Dow,

Fortunately, Bill Fenner thought things through when drafting
RFC 4727 (Experimental Values in Headers):

"3.6.  IPv6 Routing Header Routing Type

   This document assigns two values for the Routing Type field in the
   IPv6 Routing Header, 253 and 254."

So, people wanting to work on a new RH type can develop
use cases and run experiments using these values, without
further IETF action. These values are fine in a 'consenting
adults' situation if unmodified nodes implement the RFC 2460
rules correctly.

   Brian

On 2007-08-31 09:32, Dow Street wrote:

On Aug 30, 2007, at 1:31 PM, Brian E Carpenter wrote:

Incidentally, RFC 2460 is clear that unknown headers should cause the
packet to be dropped, so the transition strategy is tricky in any case.

If, as a result of processing a header, a node is required to proceed to the next header but the Next Header value in the current header is
   unrecognized by the node, it should discard the packet and send an
   ICMP Parameter Problem message to the source of the packet, with an
   ICMP Code value of 1 ("unrecognized Next Header type encountered")
   and the ICMP Pointer field containing the offset of the unrecognized
   value within the original packet.
Yes, but this would only be the node addressed by the IPv6 header - or do I read this wrongly?

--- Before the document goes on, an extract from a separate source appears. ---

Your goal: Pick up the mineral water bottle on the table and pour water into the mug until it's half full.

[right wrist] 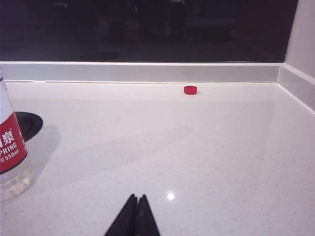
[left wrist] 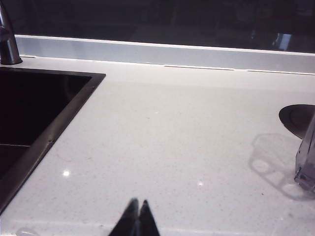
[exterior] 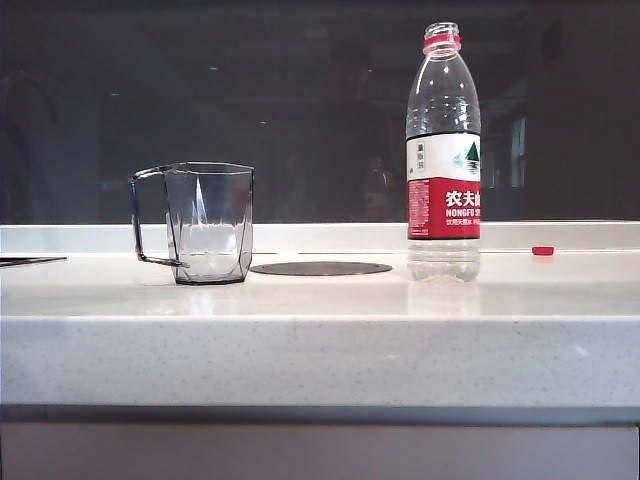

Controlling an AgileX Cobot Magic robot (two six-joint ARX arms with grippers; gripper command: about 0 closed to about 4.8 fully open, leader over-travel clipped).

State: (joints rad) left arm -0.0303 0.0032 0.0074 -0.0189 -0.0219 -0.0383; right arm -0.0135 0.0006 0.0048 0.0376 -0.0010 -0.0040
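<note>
Both arms sit pulled back at the near edge of the table (exterior: 320,340), and neither appears in the exterior view. Your left gripper (left wrist: 136,216) hovers low over bare countertop, its two dark fingers pressed together and holding nothing. Your right gripper (right wrist: 135,214) is the same: jaws clenched tip to tip, empty.

The mineral water bottle (exterior: 443,150) stands upright toward the back edge on the right side of the tabletop, uncapped, with its red cap (exterior: 542,250) lying apart near the back wall. The mug (exterior: 195,222) stands upright on the left side, handle turned away from the bottle, and the dark round disc (exterior: 320,268) lies flat between them. Whether the mug is quite empty you cannot tell; the bottle looks mostly empty, with water visible only low in its base.

Your risks, as I judge them:
- The jaws are shut, so reaching in before opening them would knock the bottle over.
- The bottle is open, light and tall, so a glancing touch could tip it and spill water across the tabletop.
- Squeezing thin plastic too hard could push water out of the neck.
- There may be too little water to half-fill the mug.
- The sink (left wrist: 29,113) cut-out lies beyond the mug on the left side; a nudge there could send the mug in.
</note>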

Correct ... and actually I quoted the wrong text for the case of an
unknown RH number, but the result is the same - only the next-hop
router listed in the RH itself needs to understand that new RH number.
But that does create a 'consenting adults' situation; if you construct
an RHx you must know that every router listed in it understands RHx,
otherwise the packet will be dropped. That is quite a restriction on
deployment scenarios beyond experimental or local use.

    Brian

Maybe this isn't a huge problem. For source routing to be particularly useful, the sender probably wants / needs to know something about the topology. At a minimum, the sender would presumably need to know the addresses of the way-points to use in the source route. Whatever mechanism / process is used to determine these way-points could probably verify RHx support (at those addresses) with just a little more work.

R,
Dow

So the core of the network is not affected either
way (unless explicit filtering is implemented somewhere), and only
routers of end networks that wish to participate in, say, a future RH4
routing would need to upgrade the software.